Should you need a license from the government to exercise free speech? The real scandal at the Internal Revenue Service should be seen not as a left-versus-right issue but instead as infringement on the First Amendment. The people targeted were political entrepreneurs with unorthodox political voices. More to the point, IRS discrimination was consistent with 40 years of institutionalized hostility by the federal government to such views.
Elections in a free country are not truly free unless all voices are allowed to enter the marketplace of ideas. That was the principle behind the Supreme Court’s Citizens United decision in 2010, which lifted limits on campaign spending by political entrepreneurs organized as nonprofit corporations. It found that such discrimination — originating in a 1972 lawsuit against an independent group that had called for Richard Nixon’s impeachment — was not only wrong but unconstitutional.
The public sector, like the private sector, needs entrepreneurs to challenge incumbent monopolists and thereby advance innovation. If the discriminatory IRS attitude revealed in this scandal had prevailed in the tech sector since 1970, there would be no Apple iPhones or … apps, just bigger IBM mainframes and faster AT&T land lines. Likewise, if such rules had been in place in 1856, the dominant Whig and Democrat parties, which favored slavery, would have maintained their duopoly power and squelched entrepreneurial Republicans such as Abe Lincoln.
Now those who favor a two-party duopoly are blaming the Citizens United ruling for the IRS scandal. Let’s review the facts.
The harassed groups were not traditional “conservatives” but were explicitly targeted because they used the words “tea party” or “patriot” in their applications to the IRS. These were by definition not establishment Republicans, and that distinction is key to understanding American politics for the last 40 years. The two major political parties were granted exclusive control of campaign finances starting with the passage of the Federal Election Campaign Act in 1971, and entrepreneurs such as the anti-Nixon group were effectively barred from electioneering.
The Citizens United decision ended the duopoly control of campaign money by allowing new groups to make unlimited independent expenditures, a restoration of First Amendment rights. The fact is that “super PACs,” which made the majority of the $1 billion in independent expenditures during the 2012 election cycle, are not 501(c)(4) organizations — “social welfare” groups. Super PACs are legal organizations that are more equivalent to the two national political parties.
True, some social welfare groups did electioneer, but those were larger ones affiliated with the two mainstream parties. Why attack smaller, entrepreneurial groups?
The reason seems to be because 501(c)(4) donations are anonymous, unlike donations to super PACs, which are disclosed. When the allegedly “rogue” IRS agents asked for lists of 501(c)(4) donors, they may well have been trying to discover the identities of individuals to harass. We don’t know. But it’s this possibility that makes the audits of big donors so disturbing. Imagine if the anonymous authors of the Federalist Papers had been similarly harassed when ratification of the Constitution was being debated.

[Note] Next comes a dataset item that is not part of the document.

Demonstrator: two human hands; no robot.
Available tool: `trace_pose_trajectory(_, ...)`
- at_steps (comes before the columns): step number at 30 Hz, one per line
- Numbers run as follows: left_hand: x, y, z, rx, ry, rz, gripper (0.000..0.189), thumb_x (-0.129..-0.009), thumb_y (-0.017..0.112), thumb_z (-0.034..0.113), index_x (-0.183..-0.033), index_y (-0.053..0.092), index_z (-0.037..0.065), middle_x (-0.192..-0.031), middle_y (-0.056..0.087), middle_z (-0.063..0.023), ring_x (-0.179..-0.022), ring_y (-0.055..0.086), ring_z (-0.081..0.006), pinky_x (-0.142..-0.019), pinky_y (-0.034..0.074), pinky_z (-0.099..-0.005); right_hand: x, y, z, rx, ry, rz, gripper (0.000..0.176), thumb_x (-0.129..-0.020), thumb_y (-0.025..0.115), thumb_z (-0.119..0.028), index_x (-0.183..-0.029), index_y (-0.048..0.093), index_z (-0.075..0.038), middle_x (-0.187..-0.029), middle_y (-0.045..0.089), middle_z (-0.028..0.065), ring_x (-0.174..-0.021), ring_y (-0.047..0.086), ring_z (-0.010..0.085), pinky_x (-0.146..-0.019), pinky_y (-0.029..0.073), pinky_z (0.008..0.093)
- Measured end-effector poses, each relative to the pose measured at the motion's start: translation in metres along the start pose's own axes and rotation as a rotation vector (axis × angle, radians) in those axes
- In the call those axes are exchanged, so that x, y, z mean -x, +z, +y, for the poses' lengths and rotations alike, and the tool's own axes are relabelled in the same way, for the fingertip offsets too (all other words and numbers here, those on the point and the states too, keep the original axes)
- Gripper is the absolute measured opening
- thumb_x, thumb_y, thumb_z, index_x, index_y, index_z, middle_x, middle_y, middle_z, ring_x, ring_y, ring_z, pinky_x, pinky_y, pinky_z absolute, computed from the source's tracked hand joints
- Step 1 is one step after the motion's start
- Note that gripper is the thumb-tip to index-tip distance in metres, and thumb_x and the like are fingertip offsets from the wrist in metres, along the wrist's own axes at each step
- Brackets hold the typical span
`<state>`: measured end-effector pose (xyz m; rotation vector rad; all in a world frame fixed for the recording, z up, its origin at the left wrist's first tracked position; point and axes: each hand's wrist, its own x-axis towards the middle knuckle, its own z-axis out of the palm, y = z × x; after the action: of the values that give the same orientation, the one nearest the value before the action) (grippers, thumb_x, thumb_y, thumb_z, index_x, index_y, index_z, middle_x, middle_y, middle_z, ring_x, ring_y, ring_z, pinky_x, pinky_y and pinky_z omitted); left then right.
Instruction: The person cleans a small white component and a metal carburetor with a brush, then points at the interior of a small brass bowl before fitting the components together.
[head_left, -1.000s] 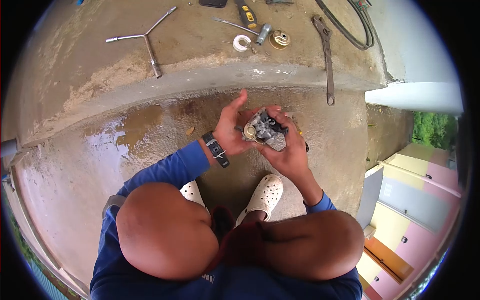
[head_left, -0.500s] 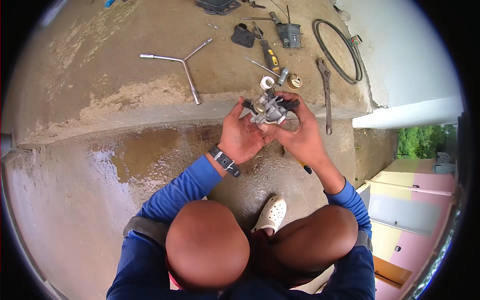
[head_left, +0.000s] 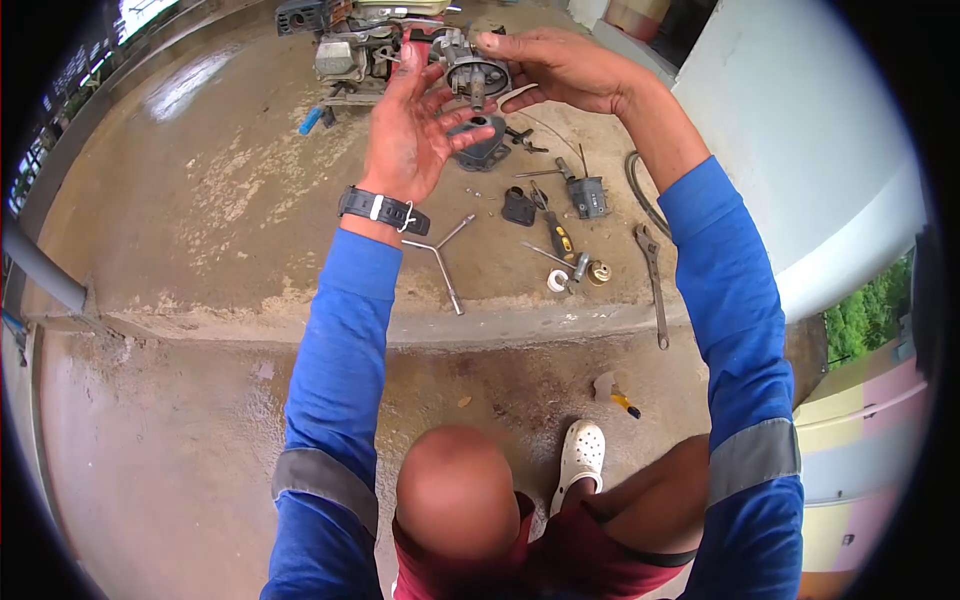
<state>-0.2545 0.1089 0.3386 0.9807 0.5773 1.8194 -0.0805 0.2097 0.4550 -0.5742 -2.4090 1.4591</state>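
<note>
A metal carburetor (head_left: 477,76) with a round open face is held up at arm's length near the top of the view. My right hand (head_left: 575,72) grips it from the right, thumb on its upper side and fingers partly hidden behind it. My left hand (head_left: 412,135), wearing a black wristwatch (head_left: 385,208), is palm up with fingers spread just under and left of the carburetor; whether the fingertips touch it is hard to tell. Behind the hands stands a small engine (head_left: 352,55) with a pale tank on top.
On the wet concrete ledge lie a Y-shaped socket wrench (head_left: 440,255), a yellow-black screwdriver (head_left: 560,238), an adjustable wrench (head_left: 653,285), a black box-shaped part (head_left: 588,197), a brass-coloured cup (head_left: 599,272) and a white ring (head_left: 558,281). A yellow-handled tool (head_left: 626,403) lies on the lower floor.
Both arms have reached forward, carrying the carburetor up and away toward the engine, which has come into view. My left hand's fingers have spread. The view has tilted upward.
</note>
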Motion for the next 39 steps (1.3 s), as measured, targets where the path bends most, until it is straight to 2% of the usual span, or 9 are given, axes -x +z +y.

Those who think the lesson here is that America needs more campaign finance reform should check their history. When the National Committee for Impeachment was punished for running an anti-Nixon newspaper ad in 1972, monopoly politics won. For the next four decades, politics became increasingly partisan and polarized, which correlates eerily with increasing fiscal deficits.
Reducing political polarization is essential for a way forward on the policy gridlock that hampers economic growth. Harassment of political entrepreneurs discourages progress as much as it abuses power and trust. A free people should never require a government license for free speech.
Glenn Hubbard, dean of Columbia Business School, was chairman of the Council of Economic Advisers under President George W. Bush. Tim Kane is the chief economist of the Hudson Institute.